Principals will be able to earn $5,000, $10,000, or $20,000 bonuses for improving student test scores in reading and math, closing achievement gaps or lowering dropout rates this year. The more a school improves, the bigger the principal’s bonus.
Mayor Rahm Emanuel announced new details of his merit pay plan for principals Wednesday. He said new school-by-school performance reports given to principals and parents last week lay the foundation for the bonuses.
“We can measure each school, each principal on what they’re achieving. (It’s) tied to performance pay, so when they exceed those marks, there’s up to $20,000 for principals in financial reward.”
Emanuel said he recognizes educators are motivated by mission more than money, but he hopes the financial incentives, which are being funded by $5 million in private donations, encourage top-to-bottom accountability. He made his comments before a group of administrators who directly oversee principals. He told them they’ll be eligible for the same bonuses as the principals.
Principals of charter schools also will be able to earn bonuses, even though they aren’t employees of the school district.
Clarice Berry, president of the Chicago Principals and Administrators’ Association, reiterated her earlier criticism of the merit pay plan.
Berry says a major merit pay pilot project in the district, Chicago’s Teacher Advancement Project, hasn’t produced “the stellar results they were looking for.” An initial, independent study of that program found no effect on student test scores or on teacher retention rates when compared to a control group of schools.
“So I don’t have much hope that this bonus, which is directed only at one person—the principal—is going to be successful at all,” said Berry.

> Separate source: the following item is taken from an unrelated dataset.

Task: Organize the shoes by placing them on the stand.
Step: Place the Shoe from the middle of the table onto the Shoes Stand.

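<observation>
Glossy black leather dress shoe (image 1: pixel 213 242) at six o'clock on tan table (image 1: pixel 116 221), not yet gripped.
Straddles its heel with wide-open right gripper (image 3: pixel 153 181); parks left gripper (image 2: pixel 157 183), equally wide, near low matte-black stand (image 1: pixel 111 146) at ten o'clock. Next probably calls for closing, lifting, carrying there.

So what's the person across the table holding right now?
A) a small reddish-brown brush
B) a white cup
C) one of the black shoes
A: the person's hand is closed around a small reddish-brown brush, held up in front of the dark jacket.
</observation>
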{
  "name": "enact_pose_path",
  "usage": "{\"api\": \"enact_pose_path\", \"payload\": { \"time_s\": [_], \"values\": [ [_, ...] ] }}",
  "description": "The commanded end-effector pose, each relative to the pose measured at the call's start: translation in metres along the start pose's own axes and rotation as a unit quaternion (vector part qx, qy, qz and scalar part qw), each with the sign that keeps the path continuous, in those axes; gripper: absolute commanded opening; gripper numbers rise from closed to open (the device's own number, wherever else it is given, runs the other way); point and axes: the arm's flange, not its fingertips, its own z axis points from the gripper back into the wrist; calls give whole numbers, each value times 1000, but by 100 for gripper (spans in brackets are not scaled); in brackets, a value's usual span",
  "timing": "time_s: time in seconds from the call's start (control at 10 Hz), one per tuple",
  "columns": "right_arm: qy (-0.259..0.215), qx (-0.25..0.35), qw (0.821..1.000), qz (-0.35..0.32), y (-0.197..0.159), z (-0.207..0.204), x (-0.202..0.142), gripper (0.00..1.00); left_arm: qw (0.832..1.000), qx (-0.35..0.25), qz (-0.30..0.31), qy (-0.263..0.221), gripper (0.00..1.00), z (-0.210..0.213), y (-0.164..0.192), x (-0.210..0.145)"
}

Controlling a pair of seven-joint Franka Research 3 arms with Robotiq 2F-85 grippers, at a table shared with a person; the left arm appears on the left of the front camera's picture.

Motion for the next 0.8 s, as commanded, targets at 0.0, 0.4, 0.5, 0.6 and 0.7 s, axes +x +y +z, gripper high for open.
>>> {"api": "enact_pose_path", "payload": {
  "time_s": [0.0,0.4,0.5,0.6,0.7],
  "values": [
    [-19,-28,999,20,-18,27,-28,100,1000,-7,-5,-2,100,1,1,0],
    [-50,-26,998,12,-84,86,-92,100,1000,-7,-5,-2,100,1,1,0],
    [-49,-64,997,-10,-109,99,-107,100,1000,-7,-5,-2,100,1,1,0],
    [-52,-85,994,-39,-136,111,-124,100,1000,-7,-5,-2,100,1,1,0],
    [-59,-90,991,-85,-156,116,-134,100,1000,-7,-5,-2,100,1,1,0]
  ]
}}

She said some principals trying to build a sense of teamwork among staff felt “uncomfortable” earning a bonus based on the work of others.
Berry also complained that the complex value-added metrics that will determine bonuses at elementary schools are barely understood by principals, and impossible to calculate independently.
Essentially, the value-added numbers allow the district to determine how well schools do compared to other schools with similar students.
Student growth will be rewarded, which means even principals at low-performing schools could earn bonuses if their students show big improvements. And principals at high performing schools won’t just be honored for their good scores; they’ll have to show they helped students improve more than would be expected.
“Our end goal is to recognize principals for doing the difficult work of changing school culture and propelling their students forward academically,” said Chief Education Officer Noemi Donoso.
The first bonuses will be paid next October, based on work schools do this year.
All Chicago principals currently make six-figure salaries, with top-paid principals earning over $150,000. The average pay is $130,675, according to Chicago Public Schools.
Bill Hook, principal at the Chicago High School for Agricultural Sciences, where Emanuel made his announcement, said he won’t be doing anything differently because of the bonus; he doesn’t believe that’s the idea.
“I don’t think the intent is to get people to do things they’re not already normally doing,” said Hook. “I think principals do work hard. They put a lot of time in. The principals that I know are really committed to their schools. I think it’s more of a form of recognition, which I think is nice.”
Sean Stalling, who now oversees principals at South Side high schools, says if he had won bonus pay when he was still a principal, he would have figured out a way to share it with the teachers at his school.
“I would have made sure that they would have got the rewards of their hard work,” said Stalling. “It’s never just the leader. It’s the team that’s put in place.”